Musil ainda nos provoca mais:
Esses privilégios de um “nós”, que se tornou maiúsculo dão exatamente a impressão de que a crescente civilização e a domesticação do indivíduo são compensadas por um crescimento proporcional da descivilização das nações, dos Estados e das alianças ideológicas; e obviamente nisso se revela um distúrbio afetivo, um distúrbio do equilíbrio afetivo, que na verdade precede à oposição entre eu e nós e também a qualquer avaliação moral. Mas isso ainda é - é preciso questionar-se - estupidez? Tem de algum modo uma relação com a estupidez? (MUSIL, 2016, p. 30-31).
Estupidez e inteligência dependem tanto do intelecto quanto do sentimento, cabe rastreá-las dentro de nós mesmos, equilibrar as duas coisas parece ser o grande desafio de nossa cultura. Cada um de nós é estúpido pelo menos de vez em quando, cabe estar atento a isso para que, como afirma Musil (2016), uma estupidez ocasional não se constitua em uma estupidez constitucional coletiva.
O ensaio de Musil finaliza nos convocando a pensar sobre a necessidade de correção, considerando nossas inserções na sociedade, mas de forma muito inteligente. Nesse ponto ele se despede do leitor, pois percebe que estaria se afastando da estupidez, uma área mais variada e interessante para adentrar o reino da sabedoria, para ele uma região mais desértica e menos interessante.
Nietzsche também sugere pensar sobre o engano como uma espécie de antídoto à vontade de verdade. Não querer jamais enganar-se, nem a si mesmo é, como nos diz Giacóia Jr. (2013), instalar-se no terreno da moral, tal fenômeno desdobra-se em uma tirania contra a natureza e até contra a razão, e assim na exigência infinita da veracidade:
Revela-se, pois, o valor de sua origem: ele se funda na sacralidade do bem, que testifica a procedência divina da verdade. Como meta de um imperativo, cujo comando é categórico, a verdade se apresenta como um valor objetivo, que deve ser buscada como um fim em si mesma tanto como meta do conhecimento teórico quanto como instância de legitimação da práxis. É nessa experiência que se revela a procura da verdade como um dever incondicional para a consciência. (GIACÓIA JR., 2013, p. 127).
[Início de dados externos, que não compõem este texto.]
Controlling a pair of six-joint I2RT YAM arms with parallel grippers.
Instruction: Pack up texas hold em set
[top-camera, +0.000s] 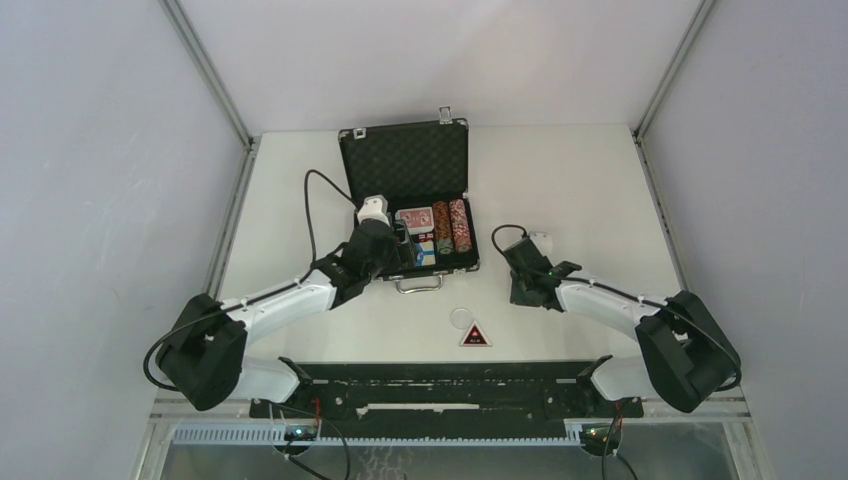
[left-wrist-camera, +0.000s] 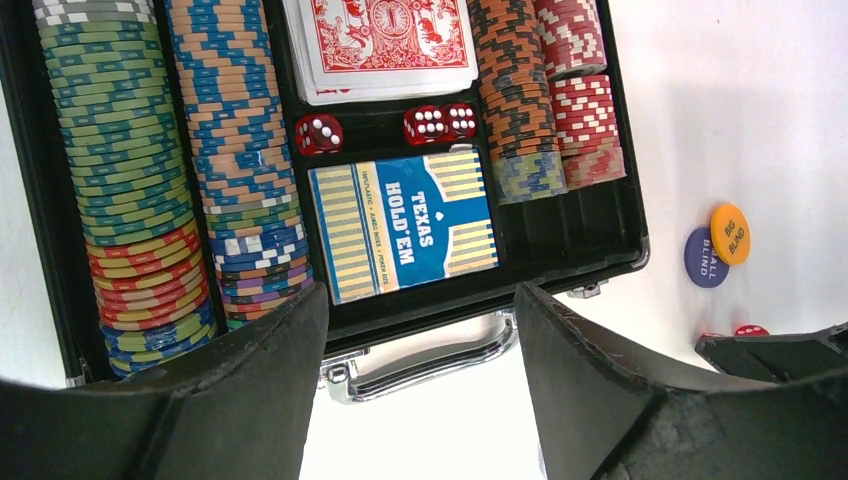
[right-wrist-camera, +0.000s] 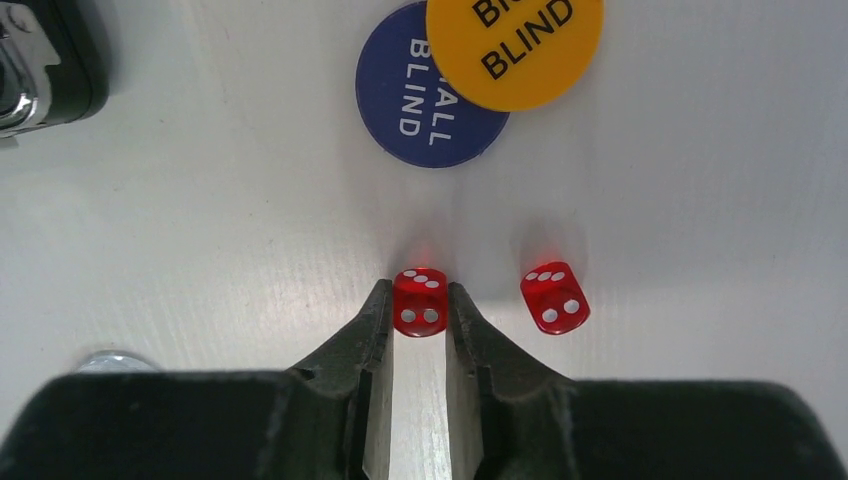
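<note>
The black briefcase (top-camera: 405, 160) lies open at the table's middle, lid up. In the left wrist view it holds multicoloured chip stacks (left-wrist-camera: 120, 170), a red deck (left-wrist-camera: 385, 45), a blue deck (left-wrist-camera: 405, 225) and three red dice (left-wrist-camera: 319, 133). My left gripper (left-wrist-camera: 420, 300) is open and empty over the case's front wall and silver handle (left-wrist-camera: 420, 360). My right gripper (right-wrist-camera: 420, 300) is shut on a red die (right-wrist-camera: 421, 303) at the table surface, right of the case. A second red die (right-wrist-camera: 554, 297) lies beside it. A blue token (right-wrist-camera: 410, 100) and an orange token (right-wrist-camera: 515, 45) lie just beyond.
A clear round disc (top-camera: 463, 318) and a red triangle marker (top-camera: 475, 335) lie in front of the case. A black rail (top-camera: 440, 385) runs along the near edge. The case corner (right-wrist-camera: 40, 60) is left of the right gripper. Grey walls stand on both sides.
</note>
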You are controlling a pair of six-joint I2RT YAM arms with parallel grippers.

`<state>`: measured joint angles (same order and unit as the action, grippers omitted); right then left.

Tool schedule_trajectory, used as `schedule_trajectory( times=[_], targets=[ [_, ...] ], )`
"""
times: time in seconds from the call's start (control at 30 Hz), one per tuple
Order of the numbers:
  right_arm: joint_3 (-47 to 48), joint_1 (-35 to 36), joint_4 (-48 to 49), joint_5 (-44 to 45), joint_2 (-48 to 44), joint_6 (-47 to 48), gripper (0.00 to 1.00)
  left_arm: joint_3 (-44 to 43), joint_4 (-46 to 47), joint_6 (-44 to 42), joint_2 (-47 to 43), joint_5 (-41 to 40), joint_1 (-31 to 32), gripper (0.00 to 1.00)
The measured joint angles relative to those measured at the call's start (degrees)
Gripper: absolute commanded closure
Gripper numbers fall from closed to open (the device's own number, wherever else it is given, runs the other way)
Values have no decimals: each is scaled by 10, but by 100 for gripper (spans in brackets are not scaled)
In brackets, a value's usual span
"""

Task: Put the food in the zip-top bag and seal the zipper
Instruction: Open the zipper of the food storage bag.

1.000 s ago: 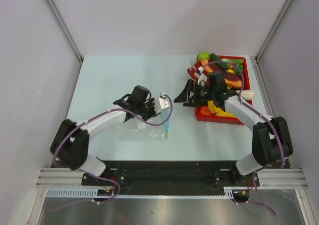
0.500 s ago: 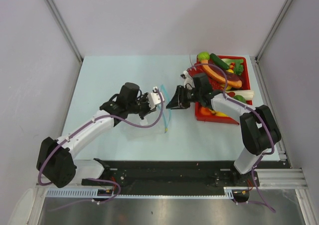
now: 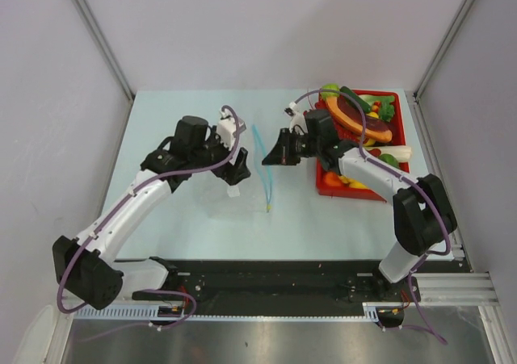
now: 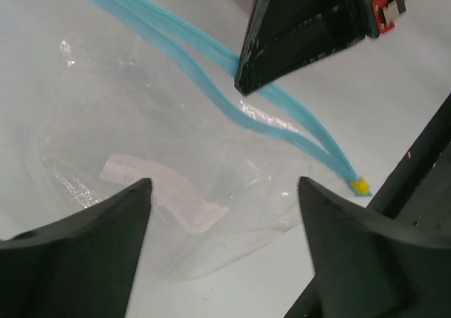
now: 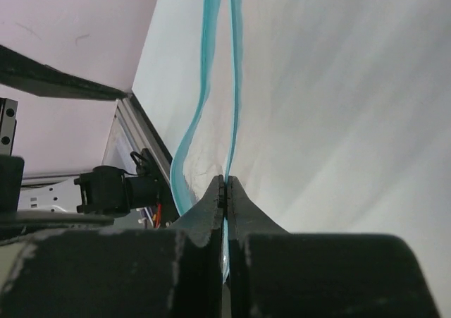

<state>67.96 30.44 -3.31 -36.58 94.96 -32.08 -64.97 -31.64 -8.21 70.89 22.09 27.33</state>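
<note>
The clear zip-top bag lies on the table with its white label patch showing. Its light blue zipper runs front to back; the two strips stand apart, so the mouth gapes. My right gripper is shut on one zipper strip. My left gripper hovers open over the bag body, holding nothing. The food is piled in the red tray: a green round fruit, a dark cucumber and an orange carrot.
The red tray stands at the right, just behind my right arm. A small yellow tab marks the near end of the zipper. Grey walls close in the table at left, right and back.
My left gripper has let go of the bag, opened wide and drawn back to the left. My right gripper has moved left from the tray and shut on the zipper strip.
</note>
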Motion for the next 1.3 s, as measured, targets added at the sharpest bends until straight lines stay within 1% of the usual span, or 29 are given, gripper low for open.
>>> schedule_trajectory(
  times=[0.23, 0.33, 0.37, 0.43, 0.5, 0.53, 0.57, 0.63, 0.67, 0.7, 0.8, 0.83, 0.93, 0.97, 1.0, 1.17, 1.3],
  targets=[
    [56, 26, -21, 30, -2, -9, 100, -36, -7, 132, -23, -55, 2, 1],
    [68, 30, -24, 31, -2, -25, 100, -44, -3, 161, -16, -80, 9, 5],
    [73, 31, -24, 30, -2, -29, 100, -44, -2, 169, -12, -91, 11, 10],
    [80, 36, -24, 28, -2, -35, 100, -45, -2, 182, 0, -106, 13, 13],
    [86, 43, -24, 25, -2, -41, 100, -49, -3, 190, 16, -121, 13, 23],
    [88, 45, -24, 22, -2, -44, 100, -50, -2, 194, 22, -127, 13, 28],
    [89, 47, -23, 19, -2, -45, 100, -50, -3, 198, 28, -130, 12, 46],
    [89, 48, -23, 18, -2, -46, 100, -50, -13, 204, 33, -132, 9, 67],
    [89, 47, -25, 15, -2, -46, 100, -50, -16, 201, 33, -129, 4, 90],
    [89, 45, -27, 14, -3, -44, 100, -50, -19, 202, 33, -126, -2, 100],
    [89, 34, -43, 12, -8, -28, 100, -63, -43, 197, 35, -107, -47, 100],
    [89, 24, -55, 13, -13, -17, 100, -75, -62, 191, 37, -90, -79, 100],
    [89, -16, -85, 24, -24, 31, 100, -99, -94, 170, 35, -57, -146, 100],
    [89, -27, -94, 29, -26, 46, 100, -104, -100, 165, 33, -49, -161, 100],
    [90, -39, -99, 27, -26, 63, 100, -106, -106, 160, 28, -23, -171, 100],
    [129, -49, -147, 28, 10, 140, 100, -101, -127, 146, 3, 40, -159, 100],
    [149, -42, -179, 29, 50, 199, 100, -92, -116, 154, 13, 77, -160, 100]
  ],
)
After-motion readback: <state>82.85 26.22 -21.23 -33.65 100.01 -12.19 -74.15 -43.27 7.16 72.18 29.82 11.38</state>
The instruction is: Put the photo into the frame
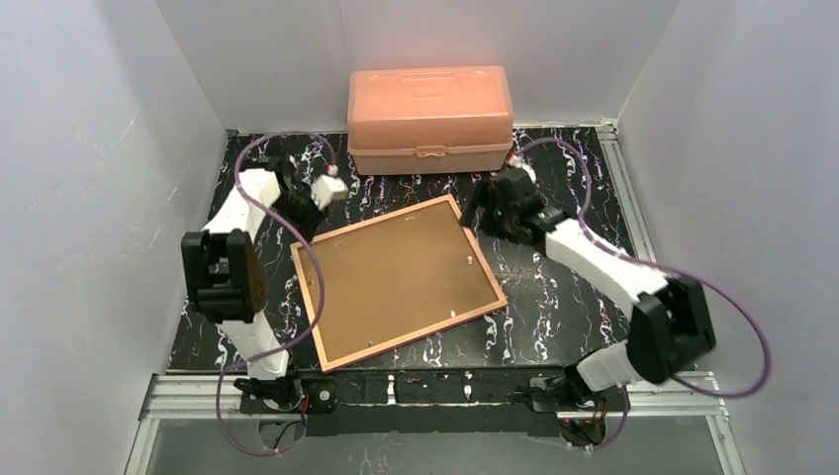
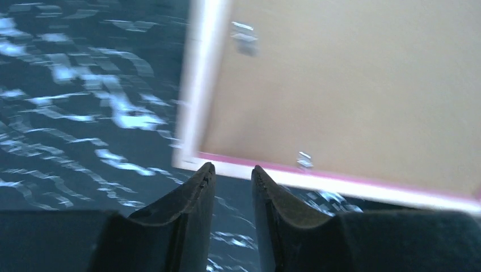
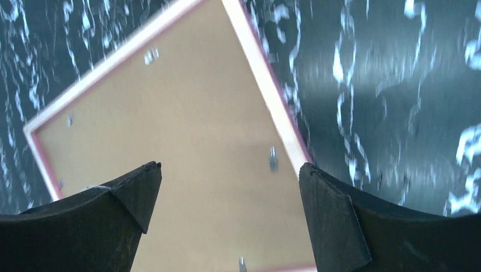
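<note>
Plain white walls [image 1: 89, 148] close in the cell on three sides. Between them lies a black table [image 1: 554, 287] veined with white like marble.

The frame [image 1: 419, 334] lies flat in the middle of the table, back side up and turned a little askew. Its thin pink-edged border surrounds a brown backing board [image 1: 396, 282], which sits inside the border. Small metal clips [image 3: 273, 158] are spaced along the board's margins.

At the far edge of the table, against the back wall, stands a salmon-pink plastic box [image 1: 430, 119]. Its lid is down, so its contents are hidden.

The right gripper [image 3: 230, 167] hangs over the frame's far right corner with its fingers spread wide and nothing between them.

The left gripper [image 2: 231, 170] is at the frame's far left corner, its tips just short of the pink border. Its fingers stand a narrow gap apart and pinch nothing. The views do not show whether they touch the table.
</note>
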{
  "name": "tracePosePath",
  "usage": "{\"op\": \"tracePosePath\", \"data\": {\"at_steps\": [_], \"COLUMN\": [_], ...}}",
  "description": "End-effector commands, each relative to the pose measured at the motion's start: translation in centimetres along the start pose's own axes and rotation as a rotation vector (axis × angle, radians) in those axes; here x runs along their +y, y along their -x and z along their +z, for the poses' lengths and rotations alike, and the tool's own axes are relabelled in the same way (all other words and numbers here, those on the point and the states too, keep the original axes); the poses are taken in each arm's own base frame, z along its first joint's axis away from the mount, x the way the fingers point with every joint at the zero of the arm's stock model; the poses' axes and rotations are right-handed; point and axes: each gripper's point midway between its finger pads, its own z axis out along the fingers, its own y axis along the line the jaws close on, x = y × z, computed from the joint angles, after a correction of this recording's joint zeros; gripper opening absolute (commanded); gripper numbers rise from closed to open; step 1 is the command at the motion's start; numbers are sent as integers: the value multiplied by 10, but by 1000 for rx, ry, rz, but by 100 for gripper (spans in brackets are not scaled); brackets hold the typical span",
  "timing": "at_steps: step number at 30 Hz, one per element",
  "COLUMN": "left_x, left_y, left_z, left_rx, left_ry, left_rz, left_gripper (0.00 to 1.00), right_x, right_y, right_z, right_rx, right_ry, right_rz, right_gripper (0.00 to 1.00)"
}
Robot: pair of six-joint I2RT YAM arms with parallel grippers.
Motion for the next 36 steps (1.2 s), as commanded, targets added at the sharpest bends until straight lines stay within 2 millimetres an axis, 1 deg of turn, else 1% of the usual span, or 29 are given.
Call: {"op": "tracePosePath", "data": {"at_steps": [1,3,5,7,9,11,13,16,18,20,22,24,28,30,34,36], "left_x": [90,120,145,156,158,154,147,128,111,92,69,53,25,9,-22,-33], "left_y": [12,12,9,8,9,7,2,1,-1,-4,-13,-24,-39,-41,-43,-44], "left_z": [-3,1,11,19,28,36,45,53,58,61,66,70,72,70,68,69], "left_rx": [-100,-102,-93,-84,-80,-70,-58,-71,-72,-66,-39,-13,14,8,1,6], "left_ry": [199,271,332,349,327,300,271,203,148,85,20,-4,-49,-82,-154,-166], "left_rz": [-344,-403,-436,-463,-482,-498,-502,-481,-462,-450,-416,-384,-357,-347,-324,-309], "left_gripper": [29,28,27,26,25,23,22,20,18,17,16,14,12,12,12,12], "right_x": [-19,-21,-18,-21,-23,-22,-23,-20,-16,-10,-7,-4,-7,-10,-17,-18], "right_y": [-79,-105,-139,-161,-180,-191,-199,-210,-209,-204,-198,-185,-153,-139,-121,-112], "right_z": [-33,-48,-66,-79,-89,-94,-92,-83,-74,-65,-57,-52,-44,-40,-33,-28], "right_rx": [203,265,359,431,488,512,526,551,540,516,503,473,404,381,355,340], "right_ry": [25,44,88,101,120,152,171,200,222,247,264,266,244,235,223,222], "right_rz": [131,157,170,185,216,250,272,287,288,285,296,290,268,266,264,264], "right_gripper": [99,99,99,99,99,99,99,99,99,99,99,99,99,99,99,99]}}
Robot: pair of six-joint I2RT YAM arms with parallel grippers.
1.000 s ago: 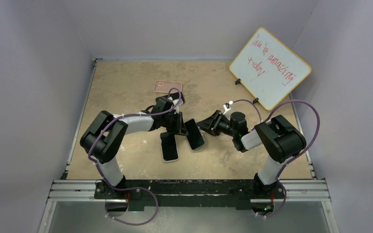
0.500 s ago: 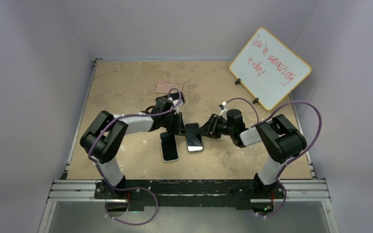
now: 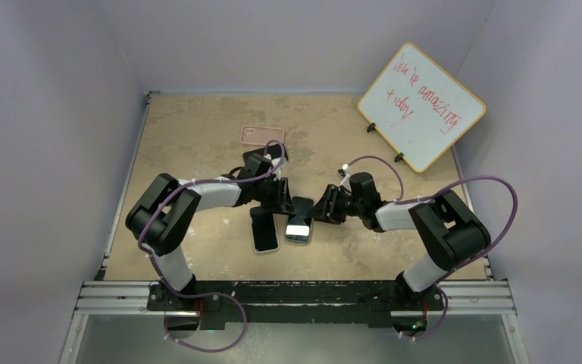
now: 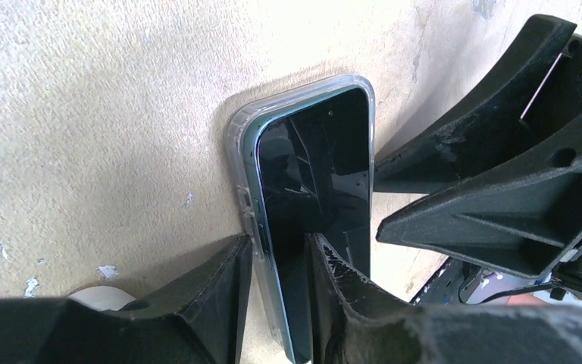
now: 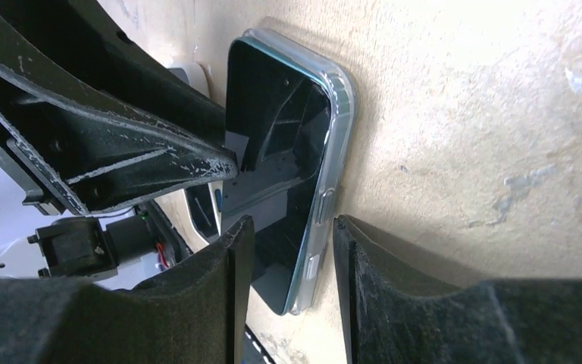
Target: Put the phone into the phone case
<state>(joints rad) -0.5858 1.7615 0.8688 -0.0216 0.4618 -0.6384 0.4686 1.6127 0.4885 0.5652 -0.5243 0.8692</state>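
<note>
Near the table's [image 3: 197,129] middle, a second dark phone [image 3: 264,229] lies just left of the phone [image 3: 298,223], which sits in its clear phone case [image 4: 236,133]. The left gripper [image 3: 279,199] pinches that cased phone's left edge while the right gripper [image 3: 323,210] pinches its right edge. A pink case [image 3: 262,136] lies toward the far edge, a whiteboard [image 3: 421,105] at the far right corner.

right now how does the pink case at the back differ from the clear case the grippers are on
The pink case lies empty and untouched at the back, crosswise on the table. The clear case sits mid-table, running front to back, with the phone in it, and both the left gripper and the right gripper straddle its long edges. Both lie flat.
</note>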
Giacóia Jr. (2013, p. 128) segue em sua reflexão, “a veracidade está obrigada perante a si mesma a empreender a crítica genealógica de sua própria origem, uma crítica capaz de penetrar em seu subterrâneo moral” e, segundo minha interpretação, deparar-se por vezes com a própria estupidez. E nesse movimento talvez possamos tomar nós mesmos como um problema e realizar de fato uma autorreflexão e autocrítica.
Na tentativa de tecer os fios desfiados neste texto, estamos, nos tempos atuais, mais uma vez diante da estupidez e da vontade de verdade e de certa incapacidade de colocar nossa “crença” em questão. Nessa direção me pareceu razoável sugerir uma genealogia da estupidez para fazer de cada um de nós um efetivo problema para pensar. E o pensar pode nos conduzir outra vez ao diálogo como ferramenta filosófica, assim como sugerido por Zittel (2016), considerando que entre a sombra e a luz estamos todos, e nesse cenário os deslocamentos do pensamento não deveriam priorizar o triunfar, o destruir, mas ancorar-se na prudência, no respeito, no desembaraço e na gentileza diante do melhor argumento, reconhecendo que o pensar implica reconhecer outras posições capazes inclusive de nos surpreender. Este parece ser o grande desafio formativo do momento atual.